Each of these 11 genes showed consistent regulation across all PFAS that we tested. Although this consistent response points to potential potential PFAS exposure, further investigation is required to understand how these genes respond to various other PFAS, according to Atilla-Gokcumen.
Identifying the least-worst options
PFAS can be harmful, but there are still good alternatives to find.
The compounds can perhaps be replaced in applications like food packaging, but their effectiveness in firefighting and semiconductor manufacturing, for example, may need to continue long term.
That’s why studies like this are crucial, Atilla-Gokcumen says. The varied reactions that most genes had to various substances, as well as the lack of correlation between the level of gene change expression they cause and PFAS uptake into cells, highlights how individual each of these substances are.  ,
We can prioritize eliminating the worst offenders while looking for safer alternatives if we understand why some PFAS are more harmful than others. For example, alternatives like short-chain PFAS are being explored, as they tend to persist less in the environment and accumulate less in biological systems.
However, some applications may have a lower return on investment because of their lessening persistence, and there are concerns about potential unknowable health effects that warrant further investigation.
” Further research is needed to ensure these substitutes are genuinely safer and effective for specific applications”, Atilla-Gokcumen explains.
” This study represents a significant step in the direction of this objective.”
About this news about neuroscience and genetics
Author: Tom Dinki
Source: University at Buffalo
Contact: Tom Dinki – University at Buffalo
Image: The image is credited to Neuroscience News
Original Research: Open access.
Marjorie E. Winkler et al.,” Investigating the Mechanism of Neurotoxic Effects of PFAS in Differentiated Neuronal Cells through Transcriptomics and Lipidomics.” ACS Chemical Neuroscience
Abstract
Transcriptomics and lipidomics analysis to investigate the Mechanism of Neurotoxic Effects of PFAS in Differentiated Neuronal Cells
Per- and polyfluorinated alkyl substances ( PFAS ) are widespread environmental pollutants that bioaccumulate in tissues and pose risks to human health.

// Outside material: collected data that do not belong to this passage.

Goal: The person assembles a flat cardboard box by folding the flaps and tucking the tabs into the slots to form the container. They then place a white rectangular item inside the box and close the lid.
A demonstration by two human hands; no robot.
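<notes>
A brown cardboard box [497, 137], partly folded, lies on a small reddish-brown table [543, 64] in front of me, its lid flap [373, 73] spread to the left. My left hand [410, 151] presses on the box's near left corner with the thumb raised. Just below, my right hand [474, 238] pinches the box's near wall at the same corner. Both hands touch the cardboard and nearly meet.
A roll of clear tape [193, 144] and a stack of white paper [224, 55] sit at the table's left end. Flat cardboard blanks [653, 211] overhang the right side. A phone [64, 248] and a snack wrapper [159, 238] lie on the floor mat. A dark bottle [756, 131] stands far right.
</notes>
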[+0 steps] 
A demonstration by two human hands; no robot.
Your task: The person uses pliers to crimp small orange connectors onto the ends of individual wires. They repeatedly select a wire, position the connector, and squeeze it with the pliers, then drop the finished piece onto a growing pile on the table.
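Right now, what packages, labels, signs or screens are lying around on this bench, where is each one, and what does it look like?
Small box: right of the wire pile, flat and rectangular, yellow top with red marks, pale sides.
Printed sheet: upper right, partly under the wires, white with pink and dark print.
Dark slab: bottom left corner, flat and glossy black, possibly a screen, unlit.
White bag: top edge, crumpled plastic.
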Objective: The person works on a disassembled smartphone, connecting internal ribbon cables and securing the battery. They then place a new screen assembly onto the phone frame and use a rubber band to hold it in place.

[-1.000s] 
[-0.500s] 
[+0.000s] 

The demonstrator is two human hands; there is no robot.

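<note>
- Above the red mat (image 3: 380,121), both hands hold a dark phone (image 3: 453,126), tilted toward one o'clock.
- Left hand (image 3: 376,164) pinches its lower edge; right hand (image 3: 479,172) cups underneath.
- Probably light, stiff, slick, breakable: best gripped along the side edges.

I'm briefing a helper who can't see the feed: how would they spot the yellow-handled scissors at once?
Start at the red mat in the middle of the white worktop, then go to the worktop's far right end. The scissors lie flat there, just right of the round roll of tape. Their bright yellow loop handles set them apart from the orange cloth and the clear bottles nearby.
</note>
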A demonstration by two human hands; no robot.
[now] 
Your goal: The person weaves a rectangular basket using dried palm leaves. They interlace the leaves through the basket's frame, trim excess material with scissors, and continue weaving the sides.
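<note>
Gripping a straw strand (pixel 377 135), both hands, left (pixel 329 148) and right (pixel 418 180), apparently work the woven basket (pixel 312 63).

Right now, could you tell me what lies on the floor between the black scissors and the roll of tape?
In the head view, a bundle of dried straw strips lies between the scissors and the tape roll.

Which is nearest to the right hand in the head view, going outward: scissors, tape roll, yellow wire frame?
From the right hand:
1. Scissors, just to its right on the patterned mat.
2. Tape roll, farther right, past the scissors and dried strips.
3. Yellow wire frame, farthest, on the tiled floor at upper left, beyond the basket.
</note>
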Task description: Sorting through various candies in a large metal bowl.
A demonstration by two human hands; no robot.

Neurodegenerative and behavioral disorders are increasingly linked to PFAS, but their underlying causes of neuronal function are largely unexplored.
In this study, we utilized SH-SY5Y neuroblastoma cells, differentiated into neuronal-like cells, to investigate the impact of six PFAS compounds─perfluorooctanoic acid ( PFOA ), perfluorooctanesulfonic acid ( PFOS), perfluorodecanoic acid ( PFDA ), perfluorodecanesulfonic acid ( PFDS ), 8: 2 fluorotelomer sulfonate ( 8: 2 FTS), and 8: 2 fluorotelomer alcohol ( 8: 2 FTOH) ─on neuronal health.
Following a 30 μM exposure for 24 h, PFAS accumulation ranged from 40–6500 ng/mg of protein. Transcriptomic analysis revealed 721 differentially expressed genes ( DEGs ) across treatments ( padj , <, 0.05 ), with 11 DEGs shared among all PFAS exposures, indicating potential biomarkers for neuronal PFAS toxicity.
PFOA-treated cells showed downregulation of genes involved in synaptic growth and neural function, while PFOS, PFDS, 8: 2 FTS, and 8: 2 FTOH exposures resulted in the upregulation of genes related to hypoxia response and amino acid metabolism.
Lipidomic profiling further revealed significant increases in fatty acid levels with 8: 2 FTS and a depletion of triacylglycerols with 8: 2 FTOH treatments.
These findings provide insights into the molecular processes that may be responsible for PFAS-induced neuronal dysfunction and suggest that the neurotoxic effects of PFAS are structurally dependent.